İyi de kim kullanabilir Tuscany’i. Her ne kadar parfümleri böyle kategorize etmek pek doğru olmasa da yaşı otuz beşin üzerindeki olgun erkeklere, spor giyimden ziyade klasik kıyafetlere, AVM gezmelerindense ciddi ortamlara veya hafta sonu kaçamaklarına uyacak gibi. Tuscany, gayet erkeksi davranıyor ve yeni nesil androjen şeker bombası erkek parfümlerine hiç yüz vermiyor. İyi ki öyle yapıyor.

Sık sık otuz beş hatta kırk yaş üzeri erkeklerin kullanacak parfüm bulamadıklarına şahit oluyorum ve eski klasikler dışında da fazla seçenek bulunamıyor ne yazık ki. Diyabetik modern erkek parfümleri çoğu üst yaş grubu erkek için çocukça geliyor ki onları suçlayamam. İşte Tuscany tam da bu ihtiyaca cevap verebilecek bir arkadaş. Etrafa erkeksi mesajlar gönderen Tuscany, gayet ciddi tavırlı. Olgun ve yüksek kaliteli kokusu beyefendileri bekliyor.
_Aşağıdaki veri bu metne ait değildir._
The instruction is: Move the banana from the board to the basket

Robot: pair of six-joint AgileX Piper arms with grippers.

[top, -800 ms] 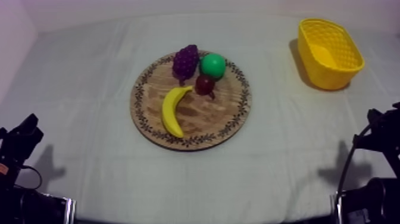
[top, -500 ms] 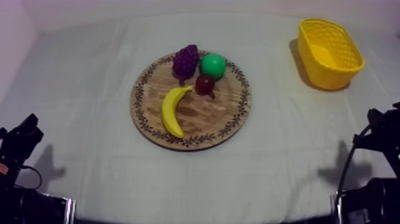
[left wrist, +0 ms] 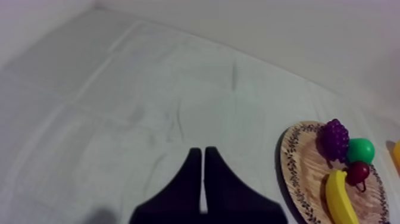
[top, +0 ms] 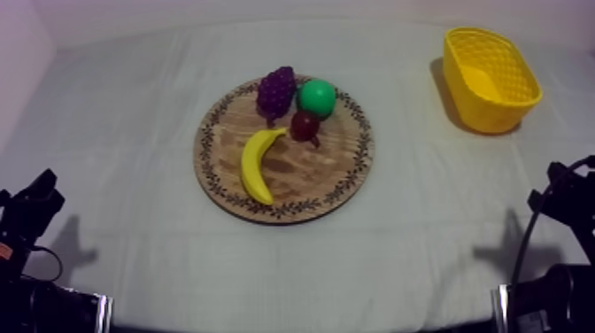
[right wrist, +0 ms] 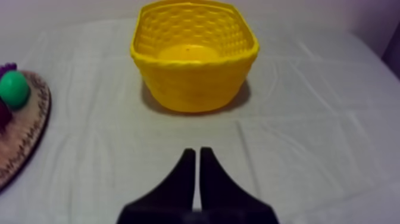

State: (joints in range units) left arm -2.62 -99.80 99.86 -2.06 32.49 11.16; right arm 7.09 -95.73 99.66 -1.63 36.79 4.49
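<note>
No writing, label, brand, number or sign could be read anywhere; the wooden board (top: 204, 151) carried only a dark ornamental rim pattern.

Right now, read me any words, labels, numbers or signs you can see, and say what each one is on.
None: no text can be read anywhere.
The wooden board carries only a leafy pattern round its rim, not letters.
The yellow basket and the banana are unmarked.

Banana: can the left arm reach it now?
Probably yes: the banana lies uncovered on the left half of the wooden board, and only bare cloth lies between it and the shut left gripper.
</note>
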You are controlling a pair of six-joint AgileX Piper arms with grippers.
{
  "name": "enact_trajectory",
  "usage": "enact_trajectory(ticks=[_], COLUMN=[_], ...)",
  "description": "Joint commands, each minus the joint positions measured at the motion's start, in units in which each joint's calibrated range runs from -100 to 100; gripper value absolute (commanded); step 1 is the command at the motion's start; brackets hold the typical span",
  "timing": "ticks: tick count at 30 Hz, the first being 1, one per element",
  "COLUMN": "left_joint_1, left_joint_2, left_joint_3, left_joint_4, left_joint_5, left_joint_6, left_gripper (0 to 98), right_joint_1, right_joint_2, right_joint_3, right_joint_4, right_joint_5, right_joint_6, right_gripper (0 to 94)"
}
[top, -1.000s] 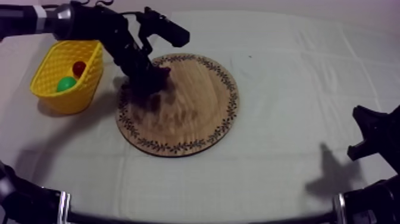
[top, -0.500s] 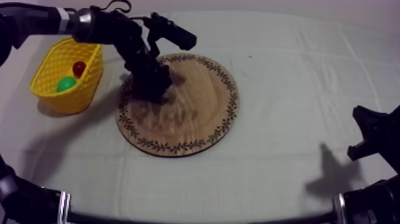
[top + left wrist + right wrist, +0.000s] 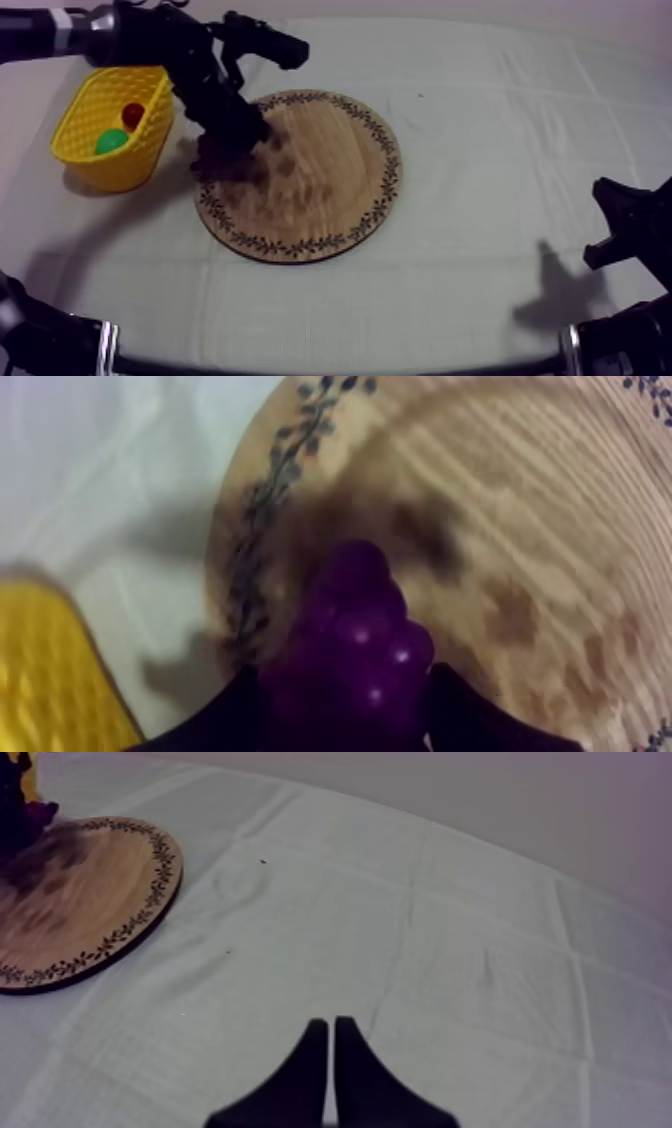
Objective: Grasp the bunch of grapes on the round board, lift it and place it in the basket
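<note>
Left gripper (image 3: 348, 711) is clamping the bunch of grapes (image 3: 365, 626) between its two fingers, with the bunch's long axis pointing out ahead of the fingertips. The grapes are hanging over the wooden board (image 3: 320, 190) at the rim nearest the yellow basket (image 3: 125, 160), and seem to be just clear of the wood. That basket is sitting just beside the board, across a narrow strip of cloth on this arm's own side, so the carry is calling for only a short sideways swing. Right gripper (image 3: 330, 1052) is resting well apart, fingers pressed together on nothing.
</note>
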Motion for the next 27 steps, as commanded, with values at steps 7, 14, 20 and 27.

Tuscany’nin kafama takılan bazı tarafları oldu kullanım döneminde. Başlangıcını çok sevdiğim Tuscany’nin orta bölümü muhtemelen geçirdiği reformülasyonlar sonrası çok rafine ve gerçekçi değil. Üst ve alt notaları gayet güzelken orta kısmını yeterli bulamadım. Ayrıca performansı oldukça zayıf ne yazık ki. Kalıcılığı idare eder ama fark edilirliği az. Etrafa yayılım konusunda çekingen davranıyor. Onu daha çok ten üzerindeki bir konfor kokusu olarak düşünebiliriz. Kıyafet üzerinde vasat ve ekşi bir turunçgil kokusuna dönüşen Tuscany, ten üzerinde daha derin, daha sofistike ve daha güzel kokuyor.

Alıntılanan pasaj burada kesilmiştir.